**TASK DIRECTIONS:** Repeat each record below exactly as it is written.
:: DATA UNDER STUDY
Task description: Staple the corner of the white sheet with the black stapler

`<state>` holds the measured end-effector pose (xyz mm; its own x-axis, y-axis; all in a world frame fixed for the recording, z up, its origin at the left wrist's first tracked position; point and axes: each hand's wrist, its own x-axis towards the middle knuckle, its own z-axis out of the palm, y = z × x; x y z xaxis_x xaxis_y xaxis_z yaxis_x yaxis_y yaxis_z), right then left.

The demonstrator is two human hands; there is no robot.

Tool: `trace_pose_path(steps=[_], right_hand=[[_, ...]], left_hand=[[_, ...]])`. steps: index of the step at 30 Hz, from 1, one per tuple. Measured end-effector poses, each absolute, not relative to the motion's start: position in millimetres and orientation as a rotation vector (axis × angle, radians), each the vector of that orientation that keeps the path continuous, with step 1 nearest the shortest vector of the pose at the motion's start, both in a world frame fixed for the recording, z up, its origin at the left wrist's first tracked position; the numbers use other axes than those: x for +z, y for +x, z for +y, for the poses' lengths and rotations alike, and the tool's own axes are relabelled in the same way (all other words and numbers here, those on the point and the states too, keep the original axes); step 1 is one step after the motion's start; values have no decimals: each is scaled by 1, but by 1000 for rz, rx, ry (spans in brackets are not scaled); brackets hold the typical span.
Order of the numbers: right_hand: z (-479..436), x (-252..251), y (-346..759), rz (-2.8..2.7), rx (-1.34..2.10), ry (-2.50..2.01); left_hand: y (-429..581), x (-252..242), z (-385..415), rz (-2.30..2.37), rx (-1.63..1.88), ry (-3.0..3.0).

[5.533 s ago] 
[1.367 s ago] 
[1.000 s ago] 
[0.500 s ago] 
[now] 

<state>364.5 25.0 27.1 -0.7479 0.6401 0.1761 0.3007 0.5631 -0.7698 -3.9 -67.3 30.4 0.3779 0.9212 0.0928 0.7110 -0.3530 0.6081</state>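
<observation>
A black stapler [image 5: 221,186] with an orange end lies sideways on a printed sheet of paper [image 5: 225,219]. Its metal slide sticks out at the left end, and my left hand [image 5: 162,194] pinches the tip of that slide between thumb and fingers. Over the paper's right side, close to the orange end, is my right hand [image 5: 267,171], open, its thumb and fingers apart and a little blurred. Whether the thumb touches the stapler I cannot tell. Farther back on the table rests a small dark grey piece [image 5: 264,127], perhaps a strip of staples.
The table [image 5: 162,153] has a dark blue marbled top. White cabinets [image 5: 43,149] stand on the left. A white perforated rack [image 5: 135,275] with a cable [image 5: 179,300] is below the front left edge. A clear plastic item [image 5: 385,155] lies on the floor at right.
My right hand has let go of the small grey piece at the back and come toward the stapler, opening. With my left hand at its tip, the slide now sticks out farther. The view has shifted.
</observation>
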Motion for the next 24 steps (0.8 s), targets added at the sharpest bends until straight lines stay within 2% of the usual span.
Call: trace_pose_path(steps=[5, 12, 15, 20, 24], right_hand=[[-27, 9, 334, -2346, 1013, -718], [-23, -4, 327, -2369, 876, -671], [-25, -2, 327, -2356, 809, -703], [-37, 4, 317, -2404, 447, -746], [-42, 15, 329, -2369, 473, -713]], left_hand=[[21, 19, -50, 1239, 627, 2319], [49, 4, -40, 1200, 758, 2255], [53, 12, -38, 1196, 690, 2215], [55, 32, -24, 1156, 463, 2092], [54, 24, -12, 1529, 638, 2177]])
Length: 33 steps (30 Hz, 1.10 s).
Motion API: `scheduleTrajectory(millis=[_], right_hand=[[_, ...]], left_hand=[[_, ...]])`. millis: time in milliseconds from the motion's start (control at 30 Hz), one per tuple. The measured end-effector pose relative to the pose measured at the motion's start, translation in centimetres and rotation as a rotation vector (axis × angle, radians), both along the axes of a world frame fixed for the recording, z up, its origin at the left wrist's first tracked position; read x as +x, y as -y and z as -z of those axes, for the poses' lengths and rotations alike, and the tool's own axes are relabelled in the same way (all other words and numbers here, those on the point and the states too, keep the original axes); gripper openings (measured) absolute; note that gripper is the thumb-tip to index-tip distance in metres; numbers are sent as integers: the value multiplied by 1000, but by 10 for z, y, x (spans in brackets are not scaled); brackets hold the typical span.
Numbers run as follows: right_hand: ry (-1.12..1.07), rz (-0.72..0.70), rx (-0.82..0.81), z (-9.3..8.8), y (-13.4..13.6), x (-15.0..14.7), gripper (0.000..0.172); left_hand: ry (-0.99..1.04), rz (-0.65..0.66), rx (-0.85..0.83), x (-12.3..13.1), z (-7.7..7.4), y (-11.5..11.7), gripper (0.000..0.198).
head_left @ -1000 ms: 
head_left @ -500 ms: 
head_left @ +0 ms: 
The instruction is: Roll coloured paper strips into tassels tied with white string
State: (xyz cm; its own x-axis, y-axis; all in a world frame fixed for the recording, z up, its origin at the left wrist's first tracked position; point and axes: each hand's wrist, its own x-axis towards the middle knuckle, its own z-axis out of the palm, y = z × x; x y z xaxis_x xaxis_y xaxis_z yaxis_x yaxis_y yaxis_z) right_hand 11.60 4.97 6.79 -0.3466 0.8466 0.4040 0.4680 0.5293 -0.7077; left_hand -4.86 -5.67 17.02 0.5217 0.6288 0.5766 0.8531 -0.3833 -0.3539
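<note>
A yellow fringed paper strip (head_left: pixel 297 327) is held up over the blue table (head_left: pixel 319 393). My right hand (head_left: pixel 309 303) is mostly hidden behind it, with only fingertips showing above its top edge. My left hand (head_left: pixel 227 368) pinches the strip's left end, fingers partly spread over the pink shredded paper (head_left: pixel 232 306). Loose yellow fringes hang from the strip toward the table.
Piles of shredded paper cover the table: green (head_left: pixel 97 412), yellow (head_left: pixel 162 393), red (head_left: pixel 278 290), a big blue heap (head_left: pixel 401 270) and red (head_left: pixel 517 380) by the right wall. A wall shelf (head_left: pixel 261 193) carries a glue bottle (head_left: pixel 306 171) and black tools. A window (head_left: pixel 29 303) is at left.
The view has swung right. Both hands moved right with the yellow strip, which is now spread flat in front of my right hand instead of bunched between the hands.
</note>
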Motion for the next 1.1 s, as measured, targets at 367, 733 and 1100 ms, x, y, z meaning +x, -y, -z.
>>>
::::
**EXERCISE ANSWER:**
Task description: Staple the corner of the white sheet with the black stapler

`<state>` holds the measured end-effector pose (xyz mm; its own x-axis, y-axis; all in a world frame fixed for the recording, z up, its origin at the left wrist's first tracked position; point and axes: each hand's wrist, its own x-axis towards the middle knuckle, its own z-axis out of the palm, y = z × x; x y z xaxis_x xaxis_y xaxis_z yaxis_x yaxis_y yaxis_z), right then left.

The demonstrator is two human hands; there is no robot.

Tool: `trace_pose_path(steps=[_], right_hand=[[_, ...]], left_hand=[[_, ...]])`. steps: index of the step at 30 Hz, from 1, one per tuple. Measured end-effector poses, each absolute, not relative to the motion's start: position in millimetres and orientation as a rotation vector (axis × angle, radians), each the vector of that orientation that keeps the path continuous, with step 1 nearest the shortest vector of the pose at the motion's start, both in a world frame fixed for the recording, z up, its origin at the left wrist's first tracked position; the numbers use other axes than those: x for +z, y for +x, z for +y, for the poses' lengths and rotations alike, and the tool's own axes are relabelled in the same way (all other words and numbers here, those on the point and the states too, keep the original axes); step 1 is one step after the motion's start; values have no decimals: each is scaled by 1, but by 1000 for rz, rx, ry (spans in brackets are not scaled); brackets hold the typical span.
Order of the numbers: right_hand: z (-479..436), x (-252..251), y (-346..759), rz (-2.8..2.7), rx (-1.34..2.10), ry (-2.50..2.01); left_hand: y (-429..581), x (-252..242), z (-385..415), rz (-2.30..2.37), rx (-1.63..1.88), ry (-3.0..3.0).

[5.533 s ago] 
[1.367 s ago] 
[1.000 s ago] 
[0.500 s ago] 
[now] 

<state>364.5 25.0 27.1 -0.7479 0.6401 0.1761 0.3007 0.5631 -0.7698 -3.9 -67.3 30.4 0.3779 0.9212 0.0928 0.7110 -0.3530 0.6081</state>
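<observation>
A black stapler [image 5: 221,186] with an orange end lies sideways on a printed sheet of paper [image 5: 225,219]. Its metal slide sticks out at the left end, and my left hand [image 5: 162,194] pinches the tip of that slide between thumb and fingers. Over the paper's right side, close to the orange end, is my right hand [image 5: 267,171], open, its thumb and fingers apart and a little blurred. Whether the thumb touches the stapler I cannot tell. Farther back on the table rests a small dark grey piece [image 5: 264,127], perhaps a strip of staples.
The table [image 5: 162,153] has a dark blue marbled top. White cabinets [image 5: 43,149] stand on the left. A white perforated rack [image 5: 135,275] with a cable [image 5: 179,300] is below the front left edge. A clear plastic item [image 5: 385,155] lies on the floor at right.
My right hand has let go of the small grey piece at the back and come toward the stapler, opening. With my left hand at its tip, the slide now sticks out farther. The view has shifted.
</observation>
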Motion for the next 24 steps (0.8 s), targets added at the sharpest bends until straight lines stay within 2% of the usual span.
Call: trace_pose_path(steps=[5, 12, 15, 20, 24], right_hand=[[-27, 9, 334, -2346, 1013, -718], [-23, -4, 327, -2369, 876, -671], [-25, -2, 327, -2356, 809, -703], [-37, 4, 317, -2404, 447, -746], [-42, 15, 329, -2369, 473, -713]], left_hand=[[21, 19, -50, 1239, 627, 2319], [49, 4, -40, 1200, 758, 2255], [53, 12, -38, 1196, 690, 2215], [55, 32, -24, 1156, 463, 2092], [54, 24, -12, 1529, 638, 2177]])
Length: 33 steps (30 Hz, 1.10 s).
Motion API: `scheduleTrajectory(millis=[_], right_hand=[[_, ...]], left_hand=[[_, ...]])`. millis: time in milliseconds from the motion's start (control at 30 Hz), one per tuple. The measured end-effector pose relative to the pose measured at the motion's start, translation in centimetres and rotation as a rotation vector (axis × angle, radians), both along the axes of a world frame fixed for the recording, z up, its origin at the left wrist's first tracked position; read x as +x, y as -y and z as -z of those axes, for the poses' lengths and rotations alike, and the tool's own axes are relabelled in the same way (all other words and numbers here, those on the point and the states too, keep the original axes); gripper openings (measured) absolute; note that gripper is the thumb-tip to index-tip distance in metres; numbers are sent as integers: the value multiplied by 1000, but by 10 for z, y, x (spans in brackets are not scaled); brackets hold the typical span.
Numbers run as follows: right_hand: ry (-1.12..1.07), rz (-0.72..0.70), rx (-0.82..0.81), z (-9.3..8.8), y (-13.4..13.6), x (-15.0..14.7), gripper (0.000..0.172); left_hand: ry (-0.99..1.04), rz (-0.65..0.66), rx (-0.85..0.83), x (-12.3..13.1), z (-7.7..7.4), y (-11.5..11.7), gripper (0.000..0.198).
head_left @ -1000 ms: 
head_left @ -500 ms: 
head_left @ +0 ms: 
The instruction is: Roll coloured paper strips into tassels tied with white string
State: (xyz cm; its own x-axis, y-axis; all in a world frame fixed for the recording, z up, its origin at the left wrist's first tracked position; point and axes: each hand's wrist, its own x-axis towards the middle knuckle, its own z-axis out of the palm, y = z × x; x y z xaxis_x xaxis_y xaxis_z yaxis_x yaxis_y yaxis_z) right_hand 11.60 4.97 6.79 -0.3466 0.8466 0.4040 0.4680 0.5293 -0.7077; left_hand -4.86 -5.67 17.02 0.5217 0.6288 0.5766 0.8531 -0.3833 -0.3539
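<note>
A yellow fringed paper strip (head_left: pixel 297 327) is held up over the blue table (head_left: pixel 319 393). My right hand (head_left: pixel 309 303) is mostly hidden behind it, with only fingertips showing above its top edge. My left hand (head_left: pixel 227 368) pinches the strip's left end, fingers partly spread over the pink shredded paper (head_left: pixel 232 306). Loose yellow fringes hang from the strip toward the table.
Piles of shredded paper cover the table: green (head_left: pixel 97 412), yellow (head_left: pixel 162 393), red (head_left: pixel 278 290), a big blue heap (head_left: pixel 401 270) and red (head_left: pixel 517 380) by the right wall. A wall shelf (head_left: pixel 261 193) carries a glue bottle (head_left: pixel 306 171) and black tools. A window (head_left: pixel 29 303) is at left.
The view has swung right. Both hands moved right with the yellow strip, which is now spread flat in front of my right hand instead of bunched between the hands.
</note>
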Motion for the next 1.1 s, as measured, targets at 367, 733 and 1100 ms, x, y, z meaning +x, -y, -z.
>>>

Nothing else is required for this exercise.